Proliferating human cells exposed to ionizing radiation show complex cellular responses including a delay in progression through various phases in the cell cycle. These cell cycle checkpoints are regulated by mitogenic signaling pathways which transduce the extracellular signals to the cell cycle control machinery. In this study we demonstrate that microinjection of a cellular extract, prepared from gamma-irradiated (40 Gy) HeLa cells, into the cytoplasm of normal human fibroblasts results in suppression of DNA replicative synthesis, indicating the presence of a trans-acting DNA synthesis-inhibiting factor(s). The addition of this same extract to the culture medium for a short time (< or = 2 h) also inhibits DNA synthesis in human fibroblasts, affecting both replicon initiation and DNA chain elongation processes. Moreover, a 2-h incubation of the fibroblast cultures with the extract causes a transient delay in cell progression from G1 to S phase coupled with up-regulation of the p53 tumor suppressor protein.
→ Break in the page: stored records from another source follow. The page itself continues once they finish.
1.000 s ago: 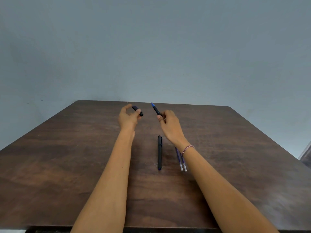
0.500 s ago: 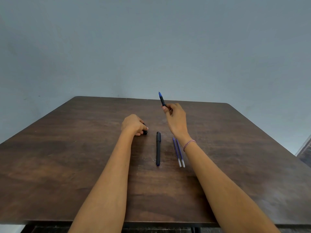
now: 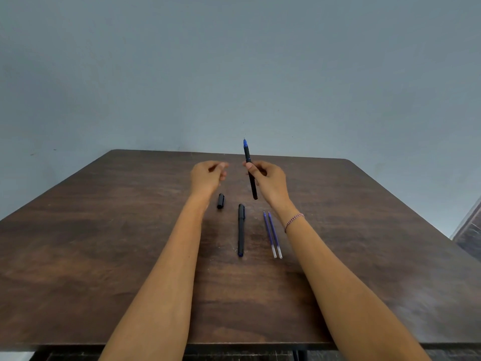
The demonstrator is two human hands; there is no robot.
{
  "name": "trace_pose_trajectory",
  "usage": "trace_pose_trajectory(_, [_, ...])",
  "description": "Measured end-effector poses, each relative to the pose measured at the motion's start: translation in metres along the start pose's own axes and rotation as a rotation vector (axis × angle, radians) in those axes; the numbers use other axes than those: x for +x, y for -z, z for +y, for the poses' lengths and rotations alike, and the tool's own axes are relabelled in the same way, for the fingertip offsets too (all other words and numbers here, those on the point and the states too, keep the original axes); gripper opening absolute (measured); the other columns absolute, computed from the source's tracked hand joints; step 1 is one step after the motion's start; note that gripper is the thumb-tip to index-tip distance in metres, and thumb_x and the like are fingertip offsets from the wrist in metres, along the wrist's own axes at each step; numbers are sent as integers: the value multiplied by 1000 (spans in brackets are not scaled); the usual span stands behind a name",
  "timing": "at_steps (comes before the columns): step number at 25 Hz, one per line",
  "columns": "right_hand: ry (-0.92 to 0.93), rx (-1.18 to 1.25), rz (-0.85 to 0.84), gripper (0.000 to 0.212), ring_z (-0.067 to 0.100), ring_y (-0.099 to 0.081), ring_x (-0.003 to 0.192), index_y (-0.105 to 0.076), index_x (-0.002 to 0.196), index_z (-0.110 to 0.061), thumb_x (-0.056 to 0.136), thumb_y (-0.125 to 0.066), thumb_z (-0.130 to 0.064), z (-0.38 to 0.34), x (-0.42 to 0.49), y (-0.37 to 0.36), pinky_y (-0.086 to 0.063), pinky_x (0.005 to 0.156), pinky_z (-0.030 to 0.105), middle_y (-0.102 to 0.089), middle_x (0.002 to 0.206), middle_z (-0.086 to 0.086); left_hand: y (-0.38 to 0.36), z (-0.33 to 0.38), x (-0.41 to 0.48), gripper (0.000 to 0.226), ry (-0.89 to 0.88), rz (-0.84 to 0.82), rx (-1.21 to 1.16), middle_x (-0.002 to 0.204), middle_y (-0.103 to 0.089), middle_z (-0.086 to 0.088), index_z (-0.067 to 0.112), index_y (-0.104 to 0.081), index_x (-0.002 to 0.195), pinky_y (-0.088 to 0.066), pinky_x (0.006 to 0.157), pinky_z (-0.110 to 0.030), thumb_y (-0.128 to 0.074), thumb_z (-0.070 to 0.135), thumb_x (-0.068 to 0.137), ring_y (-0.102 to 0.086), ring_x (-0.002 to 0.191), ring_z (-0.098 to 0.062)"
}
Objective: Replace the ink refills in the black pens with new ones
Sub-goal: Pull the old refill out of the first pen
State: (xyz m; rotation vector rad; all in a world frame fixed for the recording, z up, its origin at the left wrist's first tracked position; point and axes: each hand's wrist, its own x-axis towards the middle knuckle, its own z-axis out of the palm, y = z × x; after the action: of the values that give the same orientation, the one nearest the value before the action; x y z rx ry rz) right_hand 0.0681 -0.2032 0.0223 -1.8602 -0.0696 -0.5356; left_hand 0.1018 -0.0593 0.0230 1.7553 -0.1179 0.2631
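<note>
My right hand (image 3: 269, 182) grips an uncapped black pen (image 3: 250, 170) by its middle, nearly upright, blue tip pointing up above the table. My left hand (image 3: 207, 177) hovers just left of it, fingers loosely curled and holding nothing. The pen's black cap (image 3: 220, 201) lies on the table below my left wrist. A second black pen (image 3: 241, 229), still capped, lies lengthwise in the middle of the table. Two blue ink refills (image 3: 272, 234) lie side by side to its right, next to my right wrist.
The dark wooden table (image 3: 104, 243) fills the lower half of the view, its far edge meeting a plain grey wall (image 3: 234, 74). The table's right edge drops off near a dark floor strip (image 3: 468, 230).
My left hand set the cap down on the table and rose back up, empty, toward the pen. My right hand tilted the pen more upright.
</note>
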Motion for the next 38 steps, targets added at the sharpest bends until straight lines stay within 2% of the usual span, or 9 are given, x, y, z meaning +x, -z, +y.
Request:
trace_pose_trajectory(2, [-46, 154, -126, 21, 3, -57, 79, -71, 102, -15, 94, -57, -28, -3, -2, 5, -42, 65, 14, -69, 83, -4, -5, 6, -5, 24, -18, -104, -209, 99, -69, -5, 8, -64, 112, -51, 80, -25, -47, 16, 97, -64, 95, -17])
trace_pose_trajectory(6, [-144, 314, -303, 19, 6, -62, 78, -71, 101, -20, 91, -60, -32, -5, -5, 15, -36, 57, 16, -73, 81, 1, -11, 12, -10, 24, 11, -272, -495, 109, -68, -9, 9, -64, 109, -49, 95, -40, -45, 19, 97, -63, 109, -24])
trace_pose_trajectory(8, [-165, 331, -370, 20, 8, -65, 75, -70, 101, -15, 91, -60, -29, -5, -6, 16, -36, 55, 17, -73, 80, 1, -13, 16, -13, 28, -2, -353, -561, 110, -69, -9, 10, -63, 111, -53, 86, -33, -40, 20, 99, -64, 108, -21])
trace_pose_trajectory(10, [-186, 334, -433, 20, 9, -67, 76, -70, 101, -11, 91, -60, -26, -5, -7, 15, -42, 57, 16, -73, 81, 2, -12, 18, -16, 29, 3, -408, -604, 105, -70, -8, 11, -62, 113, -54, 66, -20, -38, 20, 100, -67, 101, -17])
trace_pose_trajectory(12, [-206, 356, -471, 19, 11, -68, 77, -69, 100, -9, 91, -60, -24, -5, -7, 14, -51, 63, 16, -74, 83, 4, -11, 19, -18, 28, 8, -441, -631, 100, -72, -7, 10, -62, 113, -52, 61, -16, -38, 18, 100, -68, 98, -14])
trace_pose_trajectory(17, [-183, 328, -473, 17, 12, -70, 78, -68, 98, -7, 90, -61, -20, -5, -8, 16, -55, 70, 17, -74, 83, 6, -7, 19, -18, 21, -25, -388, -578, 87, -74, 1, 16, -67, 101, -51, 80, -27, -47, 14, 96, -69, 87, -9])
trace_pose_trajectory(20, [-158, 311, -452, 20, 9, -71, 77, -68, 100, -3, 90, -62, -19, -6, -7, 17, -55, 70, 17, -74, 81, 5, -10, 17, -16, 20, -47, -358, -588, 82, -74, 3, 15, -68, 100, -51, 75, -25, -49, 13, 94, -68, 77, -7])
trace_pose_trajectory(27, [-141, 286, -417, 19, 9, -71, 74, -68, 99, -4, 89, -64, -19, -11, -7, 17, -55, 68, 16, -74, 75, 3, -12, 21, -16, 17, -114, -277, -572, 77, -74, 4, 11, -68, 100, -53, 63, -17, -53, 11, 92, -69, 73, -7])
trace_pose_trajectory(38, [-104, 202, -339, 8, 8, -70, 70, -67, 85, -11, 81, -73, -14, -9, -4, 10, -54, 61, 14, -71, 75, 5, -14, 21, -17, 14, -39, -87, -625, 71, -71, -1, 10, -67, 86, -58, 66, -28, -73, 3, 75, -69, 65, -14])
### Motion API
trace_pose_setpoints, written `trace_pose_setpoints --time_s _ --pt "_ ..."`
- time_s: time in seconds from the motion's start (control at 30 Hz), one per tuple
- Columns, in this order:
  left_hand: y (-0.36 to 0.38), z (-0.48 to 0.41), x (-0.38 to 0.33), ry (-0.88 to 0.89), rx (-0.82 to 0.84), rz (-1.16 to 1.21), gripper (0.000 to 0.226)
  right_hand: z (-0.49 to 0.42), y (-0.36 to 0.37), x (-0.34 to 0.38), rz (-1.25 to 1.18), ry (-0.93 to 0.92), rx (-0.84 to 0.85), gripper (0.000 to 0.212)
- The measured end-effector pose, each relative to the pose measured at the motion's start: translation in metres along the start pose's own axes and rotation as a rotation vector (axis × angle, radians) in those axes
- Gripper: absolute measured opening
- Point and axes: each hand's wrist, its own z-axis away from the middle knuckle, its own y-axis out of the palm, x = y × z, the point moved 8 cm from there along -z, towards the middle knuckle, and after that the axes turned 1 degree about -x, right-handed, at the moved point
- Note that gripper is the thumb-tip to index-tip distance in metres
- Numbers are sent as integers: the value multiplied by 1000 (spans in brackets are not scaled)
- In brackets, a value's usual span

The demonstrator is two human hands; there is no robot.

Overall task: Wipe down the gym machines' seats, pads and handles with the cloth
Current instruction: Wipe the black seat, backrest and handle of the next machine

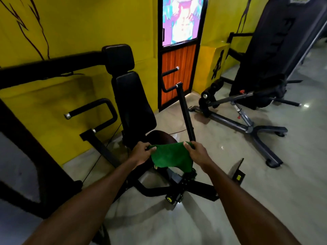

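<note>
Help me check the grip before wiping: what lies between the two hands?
In the head view, only the green cloth spans that gap: the left hand and right hand each pinch an upper corner, holding it over the machine's seat.

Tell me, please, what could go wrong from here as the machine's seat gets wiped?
1. The green cloth hangs loose between the left hand and the right hand. Its lower edge dangles by the black mechanism under the seat and could snag there.
2. The right hand is close to the black upright bar, so a wide stroke might knock the knuckles against it.
</note>
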Motion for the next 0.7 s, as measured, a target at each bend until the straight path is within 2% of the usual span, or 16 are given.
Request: trace_pose_setpoints --time_s 0.03,0.13,0.2,0.23,0.3,0.37,0.4,0.47,0.57,0.7 --pt "3 -4 -8 -16 6 66 39 -13 -2 -2 -29 10 -62 35" --pt "16 -15 -29 -98 -9 280 26 -46 -2 -17 -99 65 -253 37" --pt "31 -38 -49 -88 -11 297 33 -85 11 -44 -150 206 -282 47" --pt "39 -36 -59 -72 18 270 32 -91 25 -56 -218 292 -227 55" --pt "71 -65 -63 -61 95 236 22 -122 65 -76 -423 491 25 72" --pt "107 -99 -58 -100 165 246 7 -156 105 -96 -605 604 303 64" --pt "117 -105 -52 -129 189 249 2 -164 118 -102 -663 602 369 63" --pt "133 -131 -40 -223 101 311 12 -196 131 -128 -673 627 376 68" --pt "143 -163 -4 -471 -79 472 16 -253 143 -187 -636 632 238 53" --pt "150 -197 53 -689 -251 453 14 -296 132 -183 -441 509 128 41"
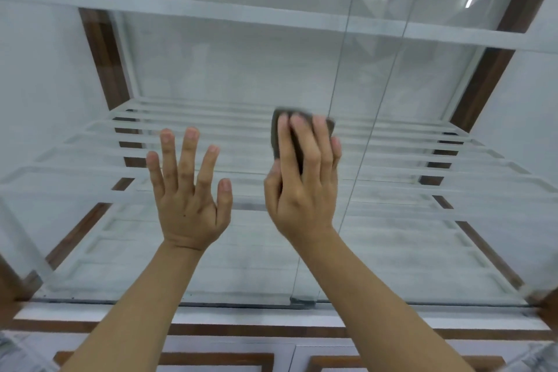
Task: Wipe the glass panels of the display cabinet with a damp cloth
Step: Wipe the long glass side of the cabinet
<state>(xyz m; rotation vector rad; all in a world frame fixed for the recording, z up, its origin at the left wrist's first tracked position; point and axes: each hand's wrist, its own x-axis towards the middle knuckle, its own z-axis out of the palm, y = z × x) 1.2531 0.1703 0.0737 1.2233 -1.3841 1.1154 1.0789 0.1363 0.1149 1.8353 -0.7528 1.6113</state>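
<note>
Head camera: a dark grey cloth (pixel 297 154) is held flat against the glass panel (pixel 211 69) of the display cabinet (pixel 99 39) by the right hand (pixel 303 190). Its fingers are laid over the cloth and its thumb is tucked against the cloth's lower left edge. The cloth is placed just left of the vertical seam (pixel 341 100) where two panes meet. The left hand (pixel 188 196) is spread wide, fingers straight, nothing held, just beside the right; whether it touches the glass cannot be told. White shelves (pixel 241 16) are seen behind the glass.
</note>
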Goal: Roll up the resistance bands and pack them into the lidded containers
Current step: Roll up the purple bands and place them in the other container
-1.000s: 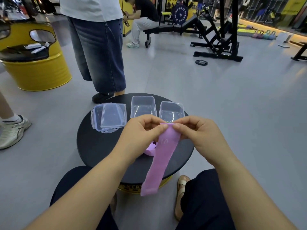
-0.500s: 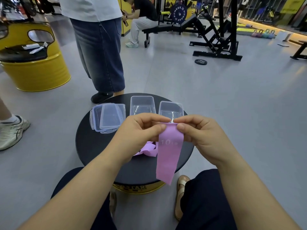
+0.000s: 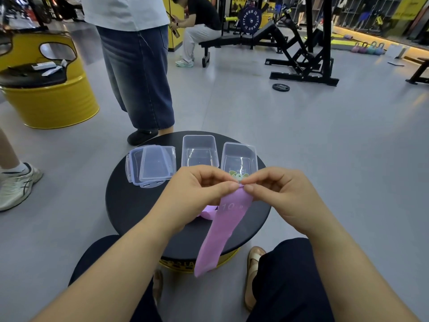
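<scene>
Top end of the purple band (image 3: 220, 231), marked "10", pinched between thumb and forefinger of the left hand (image 3: 197, 189) and the right hand (image 3: 278, 196), fingertips almost meeting on the edge, other fingers curled. Hangs flat and unrolled from there, slanting down and left past the near rim of the round black table (image 3: 130, 205), lower end level with the table's yellow base. Held up in the air in front of the boxes.

On the tabletop just behind the left wrist, a second band (image 3: 207, 212), also purple, in a loose heap. At the far side, open and clear, the middle box (image 3: 200, 151) and just beside it the right box (image 3: 239, 156), a green-and-white mark showing at its near end. Left of them, clear lids (image 3: 153, 166) stacked and overlapping.

Beyond the table, a standing person in jeans (image 3: 139, 73). Off to the left, a yellow drum (image 3: 46, 96). Farther back on the grey floor, a weight plate (image 3: 281, 87) near a black bench frame.
</scene>
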Tool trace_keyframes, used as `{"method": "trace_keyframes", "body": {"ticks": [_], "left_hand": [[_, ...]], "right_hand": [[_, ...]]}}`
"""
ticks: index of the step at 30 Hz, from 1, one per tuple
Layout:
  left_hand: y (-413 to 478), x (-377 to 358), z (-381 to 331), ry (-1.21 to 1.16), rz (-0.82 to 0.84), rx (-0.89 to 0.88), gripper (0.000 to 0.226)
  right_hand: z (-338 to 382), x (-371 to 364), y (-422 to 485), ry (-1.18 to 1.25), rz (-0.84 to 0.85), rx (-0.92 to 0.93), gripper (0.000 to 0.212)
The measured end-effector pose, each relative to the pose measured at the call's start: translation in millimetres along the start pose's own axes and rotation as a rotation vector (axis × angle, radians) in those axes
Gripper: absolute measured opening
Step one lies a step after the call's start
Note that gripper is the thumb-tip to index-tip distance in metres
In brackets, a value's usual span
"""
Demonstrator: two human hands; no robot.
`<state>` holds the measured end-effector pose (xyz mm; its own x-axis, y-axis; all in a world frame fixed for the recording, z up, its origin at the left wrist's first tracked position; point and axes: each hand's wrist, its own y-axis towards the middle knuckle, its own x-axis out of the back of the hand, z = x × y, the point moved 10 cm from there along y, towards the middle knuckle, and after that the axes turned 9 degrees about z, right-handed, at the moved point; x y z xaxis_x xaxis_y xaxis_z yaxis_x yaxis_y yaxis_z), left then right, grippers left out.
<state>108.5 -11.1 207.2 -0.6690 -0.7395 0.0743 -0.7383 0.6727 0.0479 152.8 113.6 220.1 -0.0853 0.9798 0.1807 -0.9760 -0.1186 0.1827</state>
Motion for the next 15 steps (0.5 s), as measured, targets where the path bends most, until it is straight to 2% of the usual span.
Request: {"method": "trace_keyframes", "body": {"ticks": [5,9,15], "left_hand": [[-2,-1,0,0.089,-0.02,0.031,0.01],[-3,3,-4,0.169,-0.077,0.006,0.01],[-6,2,-15,0.274,-0.134,-0.069,0.018]], "right_hand": [[-1,-1,-2,-0.088,0.008,0.002,0.028],[-9,0,-3,-0.039,-0.021,-0.036,0.009],[-23,-1,-3,-0.018,-0.109,-0.098,0.024]]}}
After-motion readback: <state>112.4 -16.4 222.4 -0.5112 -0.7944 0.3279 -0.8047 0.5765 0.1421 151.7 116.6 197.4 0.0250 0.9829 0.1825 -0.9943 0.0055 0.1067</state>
Both the DNA synthesis-inhibiting and G1-phase-blocking activities are reduced markedly when the extract is heated (80 degrees C; 10 min) prior to its addition to the culture medium. On the other hand, pretreatment of the fibroblast cultures with KN62, an inhibitor of calmodulin-dependent kinase II (CaMKII), serves to abrogate the inhibitory effect of the extract on DNA synthesis without influencing its ability to induce the G1-phase block. These results are compatible with the presence in HeLa cell extracts of a heat-labile trans-acting factor that triggers, in normal human cells, the activation of (1) a CaMKII-dependent signal transduction pathway mediating suppression of DNA synthesis and (2) a p53-dependent pathway mediating G1-phase checkpoint control.